> **Exercise details**: Please restate the lines shown below exactly, every one of them.

____________________

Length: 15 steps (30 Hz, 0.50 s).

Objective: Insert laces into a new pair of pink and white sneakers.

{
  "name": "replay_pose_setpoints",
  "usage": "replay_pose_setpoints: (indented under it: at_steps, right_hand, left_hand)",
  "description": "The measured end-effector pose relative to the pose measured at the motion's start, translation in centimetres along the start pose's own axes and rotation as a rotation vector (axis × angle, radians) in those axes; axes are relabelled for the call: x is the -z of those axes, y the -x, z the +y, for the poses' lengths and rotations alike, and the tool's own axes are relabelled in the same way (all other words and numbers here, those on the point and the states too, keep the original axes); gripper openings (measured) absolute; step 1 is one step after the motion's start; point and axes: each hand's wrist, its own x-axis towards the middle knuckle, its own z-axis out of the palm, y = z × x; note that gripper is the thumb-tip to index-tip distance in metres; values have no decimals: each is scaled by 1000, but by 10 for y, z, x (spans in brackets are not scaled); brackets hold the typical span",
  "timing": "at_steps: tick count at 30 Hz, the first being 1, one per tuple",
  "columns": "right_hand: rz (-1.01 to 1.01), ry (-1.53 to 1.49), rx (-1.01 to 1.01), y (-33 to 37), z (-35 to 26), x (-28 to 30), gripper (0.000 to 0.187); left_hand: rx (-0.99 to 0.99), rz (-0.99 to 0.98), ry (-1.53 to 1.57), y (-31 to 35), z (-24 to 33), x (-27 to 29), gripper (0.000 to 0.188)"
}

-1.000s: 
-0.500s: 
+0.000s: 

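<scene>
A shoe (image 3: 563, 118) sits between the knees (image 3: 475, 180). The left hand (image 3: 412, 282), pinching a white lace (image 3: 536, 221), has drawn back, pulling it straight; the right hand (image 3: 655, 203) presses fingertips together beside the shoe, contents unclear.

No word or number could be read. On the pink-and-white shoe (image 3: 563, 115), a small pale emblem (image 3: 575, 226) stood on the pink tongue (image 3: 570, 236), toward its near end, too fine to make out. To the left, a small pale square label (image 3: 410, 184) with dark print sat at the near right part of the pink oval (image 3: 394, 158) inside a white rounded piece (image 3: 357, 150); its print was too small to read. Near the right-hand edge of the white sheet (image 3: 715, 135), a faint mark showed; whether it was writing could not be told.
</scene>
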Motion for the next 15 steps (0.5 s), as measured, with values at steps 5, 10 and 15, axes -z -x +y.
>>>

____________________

> **Your response**:
Length: 15 steps (30 Hz, 0.50 s).

Objective: Insert laces into a new pair of pink and white sneakers.

{
  "name": "replay_pose_setpoints",
  "usage": "replay_pose_setpoints: (indented under it: at_steps, right_hand, left_hand)",
  "description": "The measured end-effector pose relative to the pose measured at the motion's start, translation in centimetres along the start pose's own axes and rotation as a rotation vector (axis × angle, radians) in those axes; axes are relabelled for the call: x is the -z of those axes, y the -x, z the +y, for the poses' lengths and rotations alike, and the tool's own axes are relabelled in the same way (all other words and numbers here, those on the point and the states too, keep the original axes); gripper openings (measured) absolute; step 1 is one step after the motion's start; point and axes: each hand's wrist, its own x-axis towards the middle knuckle, its own z-axis out of the palm, y = z × x; note that gripper is the thumb-tip to index-tip distance in metres; values have no decimals: each is scaled by 1000, but by 10 for y, z, x (spans in brackets are not scaled); brackets hold the typical span",
  "timing": "at_steps: tick count at 30 Hz, the first being 1, one per tuple",
  "columns": "right_hand: rz (-1.01 to 1.01), ry (-1.53 to 1.49), rx (-1.01 to 1.01), y (-33 to 37), z (-35 to 26), x (-28 to 30), gripper (0.000 to 0.187); left_hand: rx (-0.99 to 0.99), rz (-0.99 to 0.98), ry (-1.53 to 1.57), y (-31 to 35), z (-24 to 33), x (-27 to 29), gripper (0.000 to 0.188)"
}

-1.000s: 
-0.500s: 
+0.000s: 

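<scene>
A shoe (image 3: 563, 118) sits between the knees (image 3: 475, 180). The left hand (image 3: 412, 282), pinching a white lace (image 3: 536, 221), has drawn back, pulling it straight; the right hand (image 3: 655, 203) presses fingertips together beside the shoe, contents unclear.

No word or number could be read. On the pink-and-white shoe (image 3: 563, 115), a small pale emblem (image 3: 575, 226) stood on the pink tongue (image 3: 570, 236), toward its near end, too fine to make out. To the left, a small pale square label (image 3: 410, 184) with dark print sat at the near right part of the pink oval (image 3: 394, 158) inside a white rounded piece (image 3: 357, 150); its print was too small to read. Near the right-hand edge of the white sheet (image 3: 715, 135), a faint mark showed; whether it was writing could not be told.
</scene>
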Motion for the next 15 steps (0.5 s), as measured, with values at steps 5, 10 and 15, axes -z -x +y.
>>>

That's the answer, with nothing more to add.